Exercise objective> Going down the data below, set down exactly the line with "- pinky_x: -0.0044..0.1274" and each line after it through the line with "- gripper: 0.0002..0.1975"; no other lines.

Information given>
┌────────

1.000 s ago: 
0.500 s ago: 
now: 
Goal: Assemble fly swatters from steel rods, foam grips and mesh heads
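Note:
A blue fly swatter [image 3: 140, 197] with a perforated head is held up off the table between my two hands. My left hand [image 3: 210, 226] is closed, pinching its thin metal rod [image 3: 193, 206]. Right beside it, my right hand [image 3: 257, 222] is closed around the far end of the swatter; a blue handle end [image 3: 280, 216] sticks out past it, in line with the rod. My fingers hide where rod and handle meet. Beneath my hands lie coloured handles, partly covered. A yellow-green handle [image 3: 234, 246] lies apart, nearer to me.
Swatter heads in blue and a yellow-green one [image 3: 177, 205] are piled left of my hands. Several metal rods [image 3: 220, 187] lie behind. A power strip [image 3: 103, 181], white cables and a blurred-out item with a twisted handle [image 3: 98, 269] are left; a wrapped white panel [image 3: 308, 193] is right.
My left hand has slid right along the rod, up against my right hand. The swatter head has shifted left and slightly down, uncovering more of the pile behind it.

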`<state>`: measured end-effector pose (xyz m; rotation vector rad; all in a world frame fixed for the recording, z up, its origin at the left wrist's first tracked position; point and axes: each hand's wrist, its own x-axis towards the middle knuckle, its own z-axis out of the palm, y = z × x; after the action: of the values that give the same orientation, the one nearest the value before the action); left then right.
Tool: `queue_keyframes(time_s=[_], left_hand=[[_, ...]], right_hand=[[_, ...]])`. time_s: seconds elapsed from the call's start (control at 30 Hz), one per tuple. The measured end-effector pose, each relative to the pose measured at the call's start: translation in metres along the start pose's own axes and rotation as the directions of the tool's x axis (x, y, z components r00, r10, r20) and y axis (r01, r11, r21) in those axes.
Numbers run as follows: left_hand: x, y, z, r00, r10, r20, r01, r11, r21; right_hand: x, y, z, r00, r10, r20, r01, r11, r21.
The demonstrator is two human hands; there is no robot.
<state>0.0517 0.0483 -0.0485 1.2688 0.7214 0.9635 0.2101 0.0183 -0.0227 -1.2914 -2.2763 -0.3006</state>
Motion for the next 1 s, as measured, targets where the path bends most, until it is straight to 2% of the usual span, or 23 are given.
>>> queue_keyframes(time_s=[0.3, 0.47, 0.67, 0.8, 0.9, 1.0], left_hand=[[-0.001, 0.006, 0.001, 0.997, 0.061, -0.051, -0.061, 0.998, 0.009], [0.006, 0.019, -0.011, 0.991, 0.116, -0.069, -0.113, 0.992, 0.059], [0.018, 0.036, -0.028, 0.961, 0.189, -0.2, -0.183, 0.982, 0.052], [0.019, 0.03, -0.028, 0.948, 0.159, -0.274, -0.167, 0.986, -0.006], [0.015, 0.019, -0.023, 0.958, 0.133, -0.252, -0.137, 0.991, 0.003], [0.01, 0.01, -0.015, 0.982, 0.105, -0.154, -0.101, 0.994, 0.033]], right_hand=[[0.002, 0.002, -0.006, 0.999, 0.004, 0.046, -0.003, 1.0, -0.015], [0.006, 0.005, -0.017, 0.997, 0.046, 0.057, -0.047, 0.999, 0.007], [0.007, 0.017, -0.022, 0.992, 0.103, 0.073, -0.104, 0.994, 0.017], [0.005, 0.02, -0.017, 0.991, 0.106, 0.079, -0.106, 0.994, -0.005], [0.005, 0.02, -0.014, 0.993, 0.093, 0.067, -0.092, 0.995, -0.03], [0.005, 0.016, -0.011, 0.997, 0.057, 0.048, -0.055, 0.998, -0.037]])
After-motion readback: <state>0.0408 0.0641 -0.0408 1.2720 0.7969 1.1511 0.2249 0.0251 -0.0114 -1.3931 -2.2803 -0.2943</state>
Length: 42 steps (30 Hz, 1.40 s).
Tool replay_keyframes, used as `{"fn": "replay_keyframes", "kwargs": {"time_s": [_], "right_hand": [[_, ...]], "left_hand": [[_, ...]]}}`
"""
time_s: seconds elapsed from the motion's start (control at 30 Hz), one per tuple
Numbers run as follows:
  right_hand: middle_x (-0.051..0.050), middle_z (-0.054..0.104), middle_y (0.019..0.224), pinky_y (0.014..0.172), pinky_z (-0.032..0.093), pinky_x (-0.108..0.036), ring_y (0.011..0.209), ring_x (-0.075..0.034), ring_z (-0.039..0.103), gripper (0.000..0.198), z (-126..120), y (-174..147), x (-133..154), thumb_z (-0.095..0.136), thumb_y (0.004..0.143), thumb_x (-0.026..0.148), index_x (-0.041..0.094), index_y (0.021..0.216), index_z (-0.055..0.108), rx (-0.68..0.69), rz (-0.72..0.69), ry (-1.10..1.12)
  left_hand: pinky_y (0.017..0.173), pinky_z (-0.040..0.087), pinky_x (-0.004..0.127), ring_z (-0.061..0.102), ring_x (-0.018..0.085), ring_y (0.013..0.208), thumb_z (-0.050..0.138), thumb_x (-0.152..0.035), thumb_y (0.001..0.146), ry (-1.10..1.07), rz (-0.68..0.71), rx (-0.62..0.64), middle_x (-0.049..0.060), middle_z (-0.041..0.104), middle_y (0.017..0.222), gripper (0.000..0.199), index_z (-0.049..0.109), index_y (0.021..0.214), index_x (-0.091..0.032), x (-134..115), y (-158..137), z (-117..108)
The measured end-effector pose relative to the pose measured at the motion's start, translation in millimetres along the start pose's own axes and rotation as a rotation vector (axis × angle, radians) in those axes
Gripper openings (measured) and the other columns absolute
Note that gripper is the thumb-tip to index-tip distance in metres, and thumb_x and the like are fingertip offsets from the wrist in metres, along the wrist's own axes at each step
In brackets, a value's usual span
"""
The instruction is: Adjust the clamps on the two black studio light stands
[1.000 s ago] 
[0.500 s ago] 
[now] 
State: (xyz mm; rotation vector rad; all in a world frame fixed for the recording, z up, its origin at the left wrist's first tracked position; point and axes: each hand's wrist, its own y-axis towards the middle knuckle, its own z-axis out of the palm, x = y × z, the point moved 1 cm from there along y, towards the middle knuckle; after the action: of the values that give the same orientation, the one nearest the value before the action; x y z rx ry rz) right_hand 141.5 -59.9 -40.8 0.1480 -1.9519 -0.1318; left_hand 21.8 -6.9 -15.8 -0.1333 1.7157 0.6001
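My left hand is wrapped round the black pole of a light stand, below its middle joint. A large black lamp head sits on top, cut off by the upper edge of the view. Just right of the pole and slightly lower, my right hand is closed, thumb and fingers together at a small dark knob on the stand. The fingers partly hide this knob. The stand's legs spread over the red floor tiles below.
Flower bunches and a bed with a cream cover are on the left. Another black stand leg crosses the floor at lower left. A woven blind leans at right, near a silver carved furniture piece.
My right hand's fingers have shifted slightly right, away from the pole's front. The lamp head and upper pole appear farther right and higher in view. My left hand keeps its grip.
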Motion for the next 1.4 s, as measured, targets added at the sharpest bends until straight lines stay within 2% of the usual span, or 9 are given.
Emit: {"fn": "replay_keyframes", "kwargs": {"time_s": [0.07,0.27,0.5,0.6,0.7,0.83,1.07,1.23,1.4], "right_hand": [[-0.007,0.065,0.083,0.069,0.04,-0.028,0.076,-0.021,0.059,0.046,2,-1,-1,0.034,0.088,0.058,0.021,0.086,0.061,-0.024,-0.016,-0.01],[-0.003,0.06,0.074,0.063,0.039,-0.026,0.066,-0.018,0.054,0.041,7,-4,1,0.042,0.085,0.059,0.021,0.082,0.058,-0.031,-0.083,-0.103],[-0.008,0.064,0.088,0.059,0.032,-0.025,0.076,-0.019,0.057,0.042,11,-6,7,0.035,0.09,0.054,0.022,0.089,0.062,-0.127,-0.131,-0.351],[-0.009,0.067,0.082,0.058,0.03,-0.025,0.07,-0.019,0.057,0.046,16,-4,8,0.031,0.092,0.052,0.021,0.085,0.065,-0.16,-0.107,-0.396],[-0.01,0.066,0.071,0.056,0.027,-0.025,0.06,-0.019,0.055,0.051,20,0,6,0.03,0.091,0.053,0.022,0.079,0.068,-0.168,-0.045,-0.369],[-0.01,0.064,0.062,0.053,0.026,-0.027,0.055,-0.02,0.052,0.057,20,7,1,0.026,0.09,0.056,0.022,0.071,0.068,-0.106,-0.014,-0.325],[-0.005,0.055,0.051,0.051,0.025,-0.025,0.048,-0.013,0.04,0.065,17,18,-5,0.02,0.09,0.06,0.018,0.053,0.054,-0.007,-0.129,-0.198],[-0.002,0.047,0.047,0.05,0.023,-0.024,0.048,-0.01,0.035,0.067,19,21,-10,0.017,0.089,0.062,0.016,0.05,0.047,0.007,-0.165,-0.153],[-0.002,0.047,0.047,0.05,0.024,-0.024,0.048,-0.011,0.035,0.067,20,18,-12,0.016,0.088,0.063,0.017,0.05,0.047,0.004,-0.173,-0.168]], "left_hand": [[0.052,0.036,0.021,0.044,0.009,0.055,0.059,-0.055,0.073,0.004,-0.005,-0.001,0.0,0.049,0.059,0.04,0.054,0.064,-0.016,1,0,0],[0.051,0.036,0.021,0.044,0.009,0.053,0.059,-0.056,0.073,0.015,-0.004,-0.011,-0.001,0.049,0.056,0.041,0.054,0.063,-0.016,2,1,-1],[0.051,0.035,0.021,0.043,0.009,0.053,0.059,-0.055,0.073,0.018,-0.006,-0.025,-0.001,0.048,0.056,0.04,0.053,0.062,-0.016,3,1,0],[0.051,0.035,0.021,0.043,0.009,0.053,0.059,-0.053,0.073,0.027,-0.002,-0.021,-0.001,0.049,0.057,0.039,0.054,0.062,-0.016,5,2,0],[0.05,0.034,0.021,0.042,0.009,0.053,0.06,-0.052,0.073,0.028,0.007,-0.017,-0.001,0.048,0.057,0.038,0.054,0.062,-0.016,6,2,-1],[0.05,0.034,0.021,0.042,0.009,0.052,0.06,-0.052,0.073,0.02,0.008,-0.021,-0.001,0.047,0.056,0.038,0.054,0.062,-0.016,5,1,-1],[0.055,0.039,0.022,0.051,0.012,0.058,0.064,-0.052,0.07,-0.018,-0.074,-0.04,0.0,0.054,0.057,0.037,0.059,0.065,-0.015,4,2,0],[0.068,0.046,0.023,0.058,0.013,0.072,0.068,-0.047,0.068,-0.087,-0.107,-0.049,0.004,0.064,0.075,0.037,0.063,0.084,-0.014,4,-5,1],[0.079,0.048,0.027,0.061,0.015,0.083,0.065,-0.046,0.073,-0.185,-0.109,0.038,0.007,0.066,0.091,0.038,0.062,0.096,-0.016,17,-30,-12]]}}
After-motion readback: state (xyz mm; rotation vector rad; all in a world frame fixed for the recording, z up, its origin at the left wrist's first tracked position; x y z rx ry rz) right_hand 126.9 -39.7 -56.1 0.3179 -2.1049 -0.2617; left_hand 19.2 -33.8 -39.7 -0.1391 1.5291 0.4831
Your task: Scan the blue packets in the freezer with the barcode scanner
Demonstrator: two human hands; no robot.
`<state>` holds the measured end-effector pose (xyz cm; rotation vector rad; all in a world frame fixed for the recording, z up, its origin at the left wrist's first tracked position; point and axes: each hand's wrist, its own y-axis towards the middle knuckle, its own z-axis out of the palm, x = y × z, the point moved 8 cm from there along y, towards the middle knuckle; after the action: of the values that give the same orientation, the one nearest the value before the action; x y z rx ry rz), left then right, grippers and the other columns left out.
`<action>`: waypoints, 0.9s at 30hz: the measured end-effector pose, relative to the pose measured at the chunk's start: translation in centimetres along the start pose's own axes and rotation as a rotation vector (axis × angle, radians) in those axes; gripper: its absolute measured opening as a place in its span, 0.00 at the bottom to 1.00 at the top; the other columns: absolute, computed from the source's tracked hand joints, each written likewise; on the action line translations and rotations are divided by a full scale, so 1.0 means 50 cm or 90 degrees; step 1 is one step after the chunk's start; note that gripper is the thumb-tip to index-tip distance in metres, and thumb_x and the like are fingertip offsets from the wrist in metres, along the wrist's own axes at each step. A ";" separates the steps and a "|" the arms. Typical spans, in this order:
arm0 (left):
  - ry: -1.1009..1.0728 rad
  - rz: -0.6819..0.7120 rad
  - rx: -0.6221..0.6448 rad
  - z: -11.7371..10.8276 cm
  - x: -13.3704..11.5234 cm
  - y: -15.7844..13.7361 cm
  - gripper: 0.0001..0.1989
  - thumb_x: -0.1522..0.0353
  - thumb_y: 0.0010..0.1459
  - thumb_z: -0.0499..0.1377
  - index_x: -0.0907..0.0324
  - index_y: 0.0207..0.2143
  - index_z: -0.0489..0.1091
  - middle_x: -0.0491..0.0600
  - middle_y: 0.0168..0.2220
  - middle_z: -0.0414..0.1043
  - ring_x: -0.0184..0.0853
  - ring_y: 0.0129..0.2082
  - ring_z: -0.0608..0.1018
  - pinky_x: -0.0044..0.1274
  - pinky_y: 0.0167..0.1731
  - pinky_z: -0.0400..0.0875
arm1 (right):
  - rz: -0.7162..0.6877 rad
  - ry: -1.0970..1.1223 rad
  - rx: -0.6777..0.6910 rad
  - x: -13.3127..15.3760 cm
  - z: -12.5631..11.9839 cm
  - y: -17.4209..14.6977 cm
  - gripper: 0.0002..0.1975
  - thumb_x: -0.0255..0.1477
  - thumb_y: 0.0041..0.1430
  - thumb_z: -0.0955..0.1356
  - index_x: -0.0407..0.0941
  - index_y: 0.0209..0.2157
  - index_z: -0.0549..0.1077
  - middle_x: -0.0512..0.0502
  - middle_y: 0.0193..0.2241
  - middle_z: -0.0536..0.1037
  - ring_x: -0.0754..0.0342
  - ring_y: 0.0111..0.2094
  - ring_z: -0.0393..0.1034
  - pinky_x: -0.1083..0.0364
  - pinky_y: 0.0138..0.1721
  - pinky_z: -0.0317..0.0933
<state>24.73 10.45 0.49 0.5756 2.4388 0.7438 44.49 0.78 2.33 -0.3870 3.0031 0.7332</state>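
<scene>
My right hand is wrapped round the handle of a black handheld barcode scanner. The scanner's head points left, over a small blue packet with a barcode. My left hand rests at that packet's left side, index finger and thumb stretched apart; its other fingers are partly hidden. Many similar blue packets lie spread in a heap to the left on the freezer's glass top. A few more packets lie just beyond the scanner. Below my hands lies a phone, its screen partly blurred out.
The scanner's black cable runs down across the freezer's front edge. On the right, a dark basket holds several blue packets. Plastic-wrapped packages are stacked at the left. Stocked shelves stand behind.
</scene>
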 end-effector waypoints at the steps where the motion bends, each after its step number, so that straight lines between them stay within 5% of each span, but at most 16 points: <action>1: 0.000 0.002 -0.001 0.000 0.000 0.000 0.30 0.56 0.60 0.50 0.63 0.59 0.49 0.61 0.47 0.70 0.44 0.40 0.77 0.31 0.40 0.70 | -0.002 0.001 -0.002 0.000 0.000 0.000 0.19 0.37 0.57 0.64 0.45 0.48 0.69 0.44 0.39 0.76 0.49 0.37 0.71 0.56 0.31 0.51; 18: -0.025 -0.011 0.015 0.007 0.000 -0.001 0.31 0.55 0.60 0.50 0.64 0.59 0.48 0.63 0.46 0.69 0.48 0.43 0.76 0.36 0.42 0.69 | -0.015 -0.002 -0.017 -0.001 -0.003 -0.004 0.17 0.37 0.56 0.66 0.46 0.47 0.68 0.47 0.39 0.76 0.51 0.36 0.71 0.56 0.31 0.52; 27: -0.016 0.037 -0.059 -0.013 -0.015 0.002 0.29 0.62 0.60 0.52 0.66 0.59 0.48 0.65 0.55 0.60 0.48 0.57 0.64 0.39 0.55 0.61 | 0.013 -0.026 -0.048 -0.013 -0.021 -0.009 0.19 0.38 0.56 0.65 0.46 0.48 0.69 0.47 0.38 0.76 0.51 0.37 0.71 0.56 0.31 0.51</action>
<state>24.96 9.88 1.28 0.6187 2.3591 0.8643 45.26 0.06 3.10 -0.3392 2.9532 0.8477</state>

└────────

Task answer>
  - pinky_x: -0.0044..0.1274
  - pinky_y: 0.0167..0.1731
  - pinky_z: -0.0400..0.0875
arm1 (right):
  - rz: -0.7162..0.6877 rad
  - ry: -1.0970..1.1223 rad
  - rx: -0.6777..0.6910 rad
  - x: -13.3127..15.3760 cm
  - z: -12.5631..11.9839 cm
  - y: -17.4209..14.6977 cm
  - gripper: 0.0002..0.1975

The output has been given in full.